### Exercise brief:
With the images excluded, set down every line of the listing below exactly.

### Data under study:
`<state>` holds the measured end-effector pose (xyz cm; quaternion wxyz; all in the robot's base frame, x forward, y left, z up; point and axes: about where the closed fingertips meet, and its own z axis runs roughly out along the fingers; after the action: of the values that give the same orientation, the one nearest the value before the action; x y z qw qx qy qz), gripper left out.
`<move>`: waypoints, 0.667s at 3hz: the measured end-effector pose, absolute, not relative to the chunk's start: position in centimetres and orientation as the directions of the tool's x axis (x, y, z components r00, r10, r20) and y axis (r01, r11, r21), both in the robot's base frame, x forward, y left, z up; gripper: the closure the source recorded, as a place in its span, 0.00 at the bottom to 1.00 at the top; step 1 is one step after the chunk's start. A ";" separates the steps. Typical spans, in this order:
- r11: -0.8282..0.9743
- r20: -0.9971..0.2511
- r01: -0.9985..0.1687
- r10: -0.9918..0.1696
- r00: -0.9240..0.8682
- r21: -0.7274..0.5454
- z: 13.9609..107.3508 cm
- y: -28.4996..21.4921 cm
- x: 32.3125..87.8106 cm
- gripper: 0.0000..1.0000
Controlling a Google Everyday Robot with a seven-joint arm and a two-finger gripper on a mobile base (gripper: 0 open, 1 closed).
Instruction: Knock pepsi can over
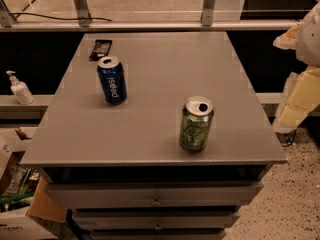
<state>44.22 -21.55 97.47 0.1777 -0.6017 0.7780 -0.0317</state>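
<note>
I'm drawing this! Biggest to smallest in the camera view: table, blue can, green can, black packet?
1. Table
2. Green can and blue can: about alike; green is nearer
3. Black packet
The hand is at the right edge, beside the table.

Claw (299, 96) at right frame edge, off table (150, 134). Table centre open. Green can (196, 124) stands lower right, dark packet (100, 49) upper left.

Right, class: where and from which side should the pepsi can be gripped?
Grip the pepsi can around its middle, from the right: it stands upright, round-sided, bare table there. The hand is out of view; only the arm shows at the right edge.
</note>
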 end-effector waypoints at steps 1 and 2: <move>0.274 -0.319 -0.923 -0.930 -0.183 -0.271 96.7 -20.1 45.6 0.00; 0.254 -0.399 -0.922 -0.909 -0.125 -0.291 96.2 -17.6 47.8 0.00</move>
<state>47.77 -17.62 96.24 0.2550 -0.6105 0.7497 0.0135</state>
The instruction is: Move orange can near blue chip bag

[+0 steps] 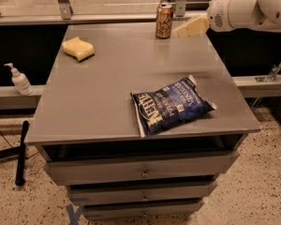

### Result for this exercise:
`<state>` holds the measured end-effector pose (xyz cm; quaternion wxyz; all in the robot's base frame, x forward, y left, z up; point and axes: about where the closed fingertips meet, and its own z axis runs roughly out along the fingers; after the action: of the values that give the same orientation, the one nearest the value before the action; x y z qw qx qy qz), gripper left out.
`<move>`: waypoints, 0.667s at 3hz: the measured end-effector pose, absolute, not relative to the chunk's start: position in centimetres and orientation as the directions of the tool's x axis (x, y, z components r00, r10, r20) and y axis (r01, r11, r21), both in the robot's base frame, x forward, y left, z up; gripper: the closure the source recorded, as a place in its span, 0.00 at the bottom to 1.00 at the top; step 1 is one step after the chunk's start. A ";" separates the steps. Typical spans, in this order:
- r11: -0.8282..0.9743
- r20: -0.9971..0.2511
- r01: -0.9985..0.1687
- r10: -0.9918..0.1696
- r00: -0.9240..0.8682
- r21: -0.7274..0.5454
- z: 13.9609..107.3508 cm
- y: -28.4996..21.4921 cm
- x: 32.3125..87.8106 cm
- gripper: 0.0000..1.0000
Controlling a Google Everyday Robot with a seven-joint arm and a two-finger gripper on a mobile base (gripper: 0 open, 1 closed).
Instruction: Knock pepsi can over
<state>44.22 -21.55 97.47 0.1777 -0.6017 0.7780 -0.0317</state>
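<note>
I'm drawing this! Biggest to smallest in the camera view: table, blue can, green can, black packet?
1. Table
2. Green can and blue can: about alike; green is nearer
3. Black packet
The hand is at the right edge, beside the table.

Claw (299, 96) at right frame edge, off table (150, 134). Table centre open. Green can (196, 124) stands lower right, dark packet (100, 49) upper left.

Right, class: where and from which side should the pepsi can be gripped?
Grip the pepsi can around its middle, from the right: it stands upright, round-sided, bare table there. The hand is out of view; only the arm shows at the right edge.
</note>
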 end-effector waypoints at steps 1 and 2: <move>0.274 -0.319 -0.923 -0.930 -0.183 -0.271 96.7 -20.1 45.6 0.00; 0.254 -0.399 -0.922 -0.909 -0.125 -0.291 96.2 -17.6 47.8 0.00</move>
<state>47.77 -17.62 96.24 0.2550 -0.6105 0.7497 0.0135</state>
The instruction is: Move orange can near blue chip bag

[+0 steps] 

What this exercise needed has been supplied.